**Exercise directions**
The data below holds a line containing "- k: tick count" and a line containing "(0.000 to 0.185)"; please quote exactly those two lines and every line between them, and nothing else.

**Recorded information**
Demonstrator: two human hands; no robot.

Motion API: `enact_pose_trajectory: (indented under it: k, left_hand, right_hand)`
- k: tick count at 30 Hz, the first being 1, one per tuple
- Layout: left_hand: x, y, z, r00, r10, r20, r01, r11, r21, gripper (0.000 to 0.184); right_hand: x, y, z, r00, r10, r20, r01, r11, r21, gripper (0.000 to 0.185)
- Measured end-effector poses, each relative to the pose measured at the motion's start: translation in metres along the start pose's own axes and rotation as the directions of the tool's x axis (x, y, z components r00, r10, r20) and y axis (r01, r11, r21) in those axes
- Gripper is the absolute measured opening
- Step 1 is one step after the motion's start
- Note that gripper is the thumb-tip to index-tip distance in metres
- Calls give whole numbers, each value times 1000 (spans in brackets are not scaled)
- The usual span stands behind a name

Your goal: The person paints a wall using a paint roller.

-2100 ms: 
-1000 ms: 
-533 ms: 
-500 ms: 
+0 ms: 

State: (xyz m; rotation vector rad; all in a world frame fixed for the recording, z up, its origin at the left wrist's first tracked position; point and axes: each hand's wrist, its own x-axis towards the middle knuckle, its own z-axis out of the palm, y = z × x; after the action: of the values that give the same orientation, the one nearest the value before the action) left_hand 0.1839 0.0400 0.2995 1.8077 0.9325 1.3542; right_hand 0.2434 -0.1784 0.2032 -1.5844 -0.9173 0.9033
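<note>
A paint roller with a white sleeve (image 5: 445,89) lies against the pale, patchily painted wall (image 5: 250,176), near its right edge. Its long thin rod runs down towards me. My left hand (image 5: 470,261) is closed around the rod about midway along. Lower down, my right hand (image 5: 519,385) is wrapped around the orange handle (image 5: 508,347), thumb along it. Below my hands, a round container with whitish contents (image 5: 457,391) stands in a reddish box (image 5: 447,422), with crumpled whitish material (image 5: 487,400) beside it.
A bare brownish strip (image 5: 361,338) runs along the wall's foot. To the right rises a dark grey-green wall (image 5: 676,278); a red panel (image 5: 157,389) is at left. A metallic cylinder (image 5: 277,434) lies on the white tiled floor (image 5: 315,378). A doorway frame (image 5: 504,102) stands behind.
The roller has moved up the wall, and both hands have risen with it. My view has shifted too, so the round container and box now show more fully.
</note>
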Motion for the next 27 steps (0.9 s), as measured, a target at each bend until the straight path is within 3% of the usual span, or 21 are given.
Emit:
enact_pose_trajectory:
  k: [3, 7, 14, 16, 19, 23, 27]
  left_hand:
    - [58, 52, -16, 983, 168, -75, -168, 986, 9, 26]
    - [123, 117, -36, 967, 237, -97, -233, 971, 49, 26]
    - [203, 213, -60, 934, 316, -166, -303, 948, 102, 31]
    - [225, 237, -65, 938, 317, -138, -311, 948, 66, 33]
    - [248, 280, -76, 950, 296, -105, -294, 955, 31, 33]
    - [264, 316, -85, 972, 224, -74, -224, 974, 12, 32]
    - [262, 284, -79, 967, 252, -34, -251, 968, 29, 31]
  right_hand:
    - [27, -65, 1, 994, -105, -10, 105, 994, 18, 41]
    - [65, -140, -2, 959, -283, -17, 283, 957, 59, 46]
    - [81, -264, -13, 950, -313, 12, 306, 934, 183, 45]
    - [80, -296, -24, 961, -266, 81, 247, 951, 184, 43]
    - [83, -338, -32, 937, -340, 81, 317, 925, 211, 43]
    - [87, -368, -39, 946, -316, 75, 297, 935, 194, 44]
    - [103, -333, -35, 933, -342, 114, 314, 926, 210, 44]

**Answer to this problem**
- k: tick count at 30 Hz, the first being 1, one per tuple
- Layout: left_hand: x, y, z, r00, r10, r20, r01, r11, r21, gripper (0.000 to 0.184); right_hand: x, y, z, r00, r10, r20, r01, r11, r21, gripper (0.000 to 0.185)

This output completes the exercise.